The required output is the exact run of lines below that opens at the line with "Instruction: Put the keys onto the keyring" and closes at the line with "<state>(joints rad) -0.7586".

◆ Data extract ◆
-=-=-

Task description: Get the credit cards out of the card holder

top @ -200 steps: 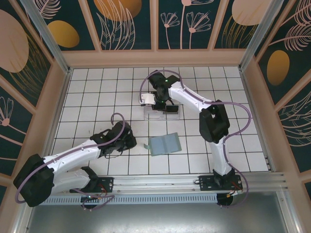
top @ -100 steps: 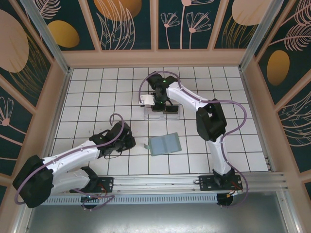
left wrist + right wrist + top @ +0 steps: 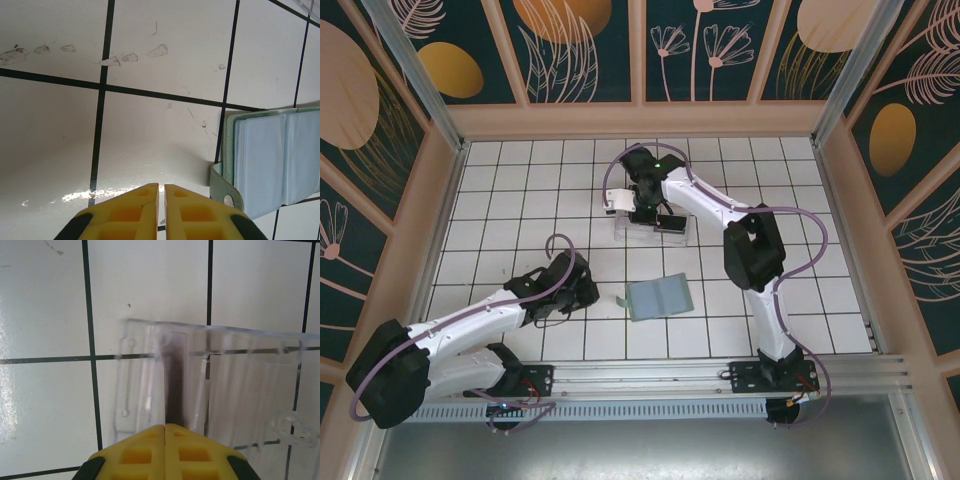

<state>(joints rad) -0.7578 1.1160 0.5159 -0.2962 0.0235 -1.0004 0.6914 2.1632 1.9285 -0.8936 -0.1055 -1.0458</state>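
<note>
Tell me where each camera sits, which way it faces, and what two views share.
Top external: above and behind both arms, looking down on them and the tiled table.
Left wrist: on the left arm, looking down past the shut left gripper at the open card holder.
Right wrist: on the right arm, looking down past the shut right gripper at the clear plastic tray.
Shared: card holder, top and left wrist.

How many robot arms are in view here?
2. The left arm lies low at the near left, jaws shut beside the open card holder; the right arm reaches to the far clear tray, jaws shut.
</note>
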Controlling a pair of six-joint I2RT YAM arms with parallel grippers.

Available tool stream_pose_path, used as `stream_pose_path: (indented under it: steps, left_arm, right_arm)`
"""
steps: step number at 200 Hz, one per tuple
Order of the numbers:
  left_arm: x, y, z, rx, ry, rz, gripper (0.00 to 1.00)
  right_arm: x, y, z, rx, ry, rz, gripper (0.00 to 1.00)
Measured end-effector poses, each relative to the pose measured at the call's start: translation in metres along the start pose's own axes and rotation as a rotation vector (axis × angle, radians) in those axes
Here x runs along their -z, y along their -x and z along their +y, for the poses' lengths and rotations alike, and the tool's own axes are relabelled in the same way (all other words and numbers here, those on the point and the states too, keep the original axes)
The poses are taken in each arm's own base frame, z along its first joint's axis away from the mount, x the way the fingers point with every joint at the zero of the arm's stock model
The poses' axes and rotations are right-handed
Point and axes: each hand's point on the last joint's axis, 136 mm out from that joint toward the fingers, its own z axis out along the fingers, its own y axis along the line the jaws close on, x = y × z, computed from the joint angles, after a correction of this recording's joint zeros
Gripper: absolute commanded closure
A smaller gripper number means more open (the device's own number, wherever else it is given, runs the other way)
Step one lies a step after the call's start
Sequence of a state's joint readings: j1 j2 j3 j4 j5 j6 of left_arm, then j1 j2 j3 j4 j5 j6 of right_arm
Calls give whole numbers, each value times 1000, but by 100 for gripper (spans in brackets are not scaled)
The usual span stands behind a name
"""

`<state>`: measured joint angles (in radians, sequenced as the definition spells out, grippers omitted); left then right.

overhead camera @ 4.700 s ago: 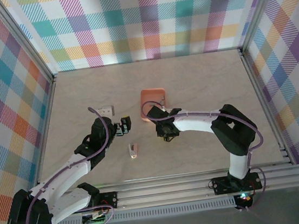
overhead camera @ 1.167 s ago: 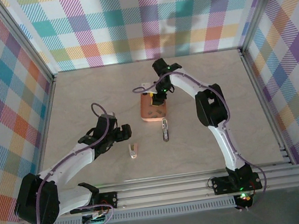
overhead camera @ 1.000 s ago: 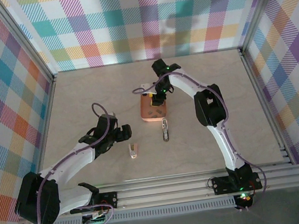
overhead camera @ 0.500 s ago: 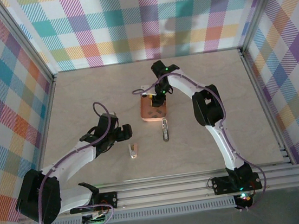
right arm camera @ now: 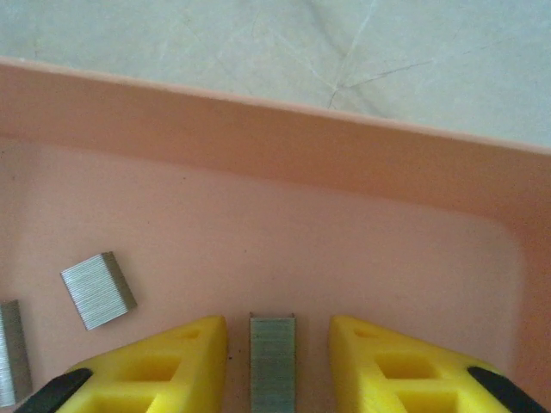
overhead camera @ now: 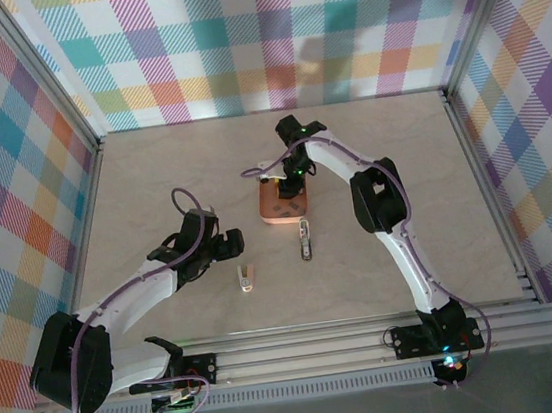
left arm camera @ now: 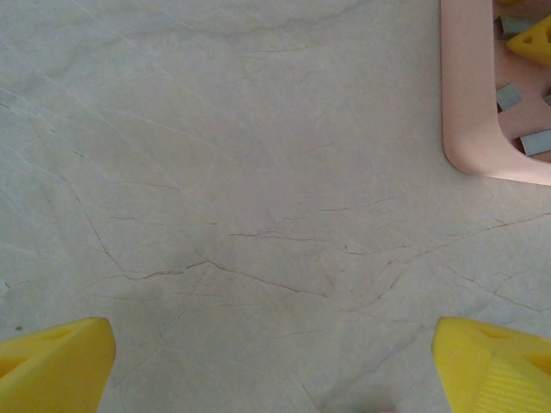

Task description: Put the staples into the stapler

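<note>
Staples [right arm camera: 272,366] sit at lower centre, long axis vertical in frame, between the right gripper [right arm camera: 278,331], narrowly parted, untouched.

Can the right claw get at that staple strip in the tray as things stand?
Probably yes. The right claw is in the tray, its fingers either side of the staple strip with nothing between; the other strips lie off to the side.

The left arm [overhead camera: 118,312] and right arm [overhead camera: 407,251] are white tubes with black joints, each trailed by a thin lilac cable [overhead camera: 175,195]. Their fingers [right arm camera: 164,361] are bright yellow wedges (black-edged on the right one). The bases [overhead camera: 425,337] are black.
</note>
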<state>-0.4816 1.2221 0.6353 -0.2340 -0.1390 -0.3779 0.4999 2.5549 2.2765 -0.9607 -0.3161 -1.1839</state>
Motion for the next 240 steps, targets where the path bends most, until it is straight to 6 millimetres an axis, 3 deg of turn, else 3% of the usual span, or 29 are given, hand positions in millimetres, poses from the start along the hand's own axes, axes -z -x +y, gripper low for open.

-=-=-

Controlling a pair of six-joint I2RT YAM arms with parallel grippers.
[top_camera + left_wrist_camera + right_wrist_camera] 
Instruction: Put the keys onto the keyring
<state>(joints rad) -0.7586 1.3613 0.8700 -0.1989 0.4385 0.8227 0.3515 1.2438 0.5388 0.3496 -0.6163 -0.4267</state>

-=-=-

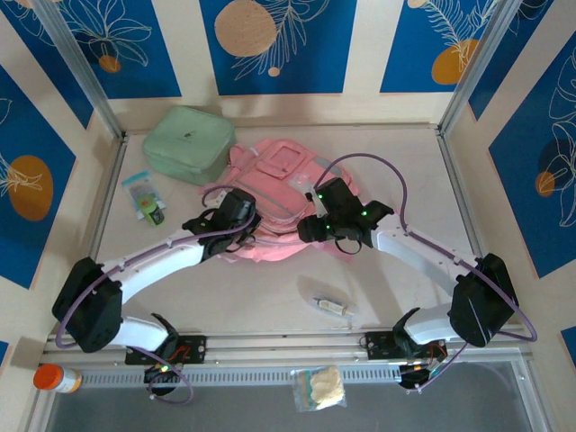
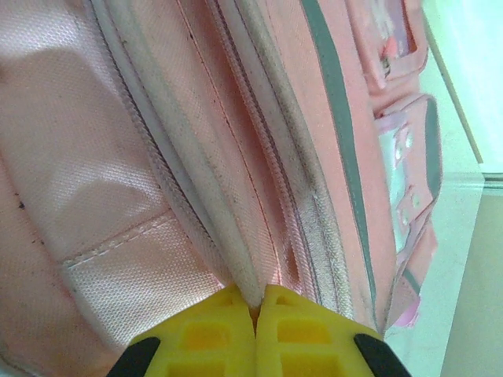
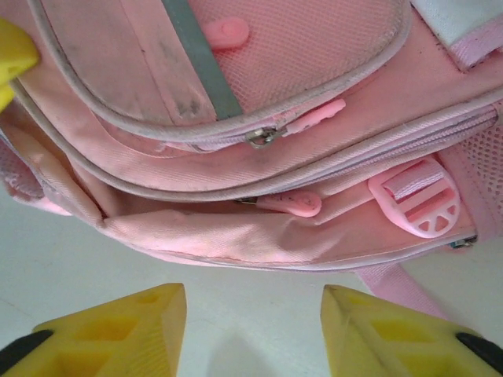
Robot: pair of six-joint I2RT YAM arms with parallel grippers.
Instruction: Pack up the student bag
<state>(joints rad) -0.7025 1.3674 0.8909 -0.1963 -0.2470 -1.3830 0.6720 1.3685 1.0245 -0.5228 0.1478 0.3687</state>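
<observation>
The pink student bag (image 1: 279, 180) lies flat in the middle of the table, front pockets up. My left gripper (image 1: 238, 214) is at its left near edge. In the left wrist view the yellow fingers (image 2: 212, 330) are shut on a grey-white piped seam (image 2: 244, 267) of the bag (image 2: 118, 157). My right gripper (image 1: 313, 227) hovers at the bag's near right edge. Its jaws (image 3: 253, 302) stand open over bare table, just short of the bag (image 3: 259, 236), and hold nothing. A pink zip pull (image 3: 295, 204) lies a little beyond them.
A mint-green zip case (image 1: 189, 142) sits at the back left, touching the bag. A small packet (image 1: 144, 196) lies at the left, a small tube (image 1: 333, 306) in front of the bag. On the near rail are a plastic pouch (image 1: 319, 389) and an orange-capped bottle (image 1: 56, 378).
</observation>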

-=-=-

◆ Answer to this task ◆
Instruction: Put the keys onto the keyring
<state>(joints rad) -0.7586 1.3613 0.8700 -0.1989 0.4385 0.8227 0.3515 1.2438 0.5388 0.3496 -0.6163 -0.4267</state>

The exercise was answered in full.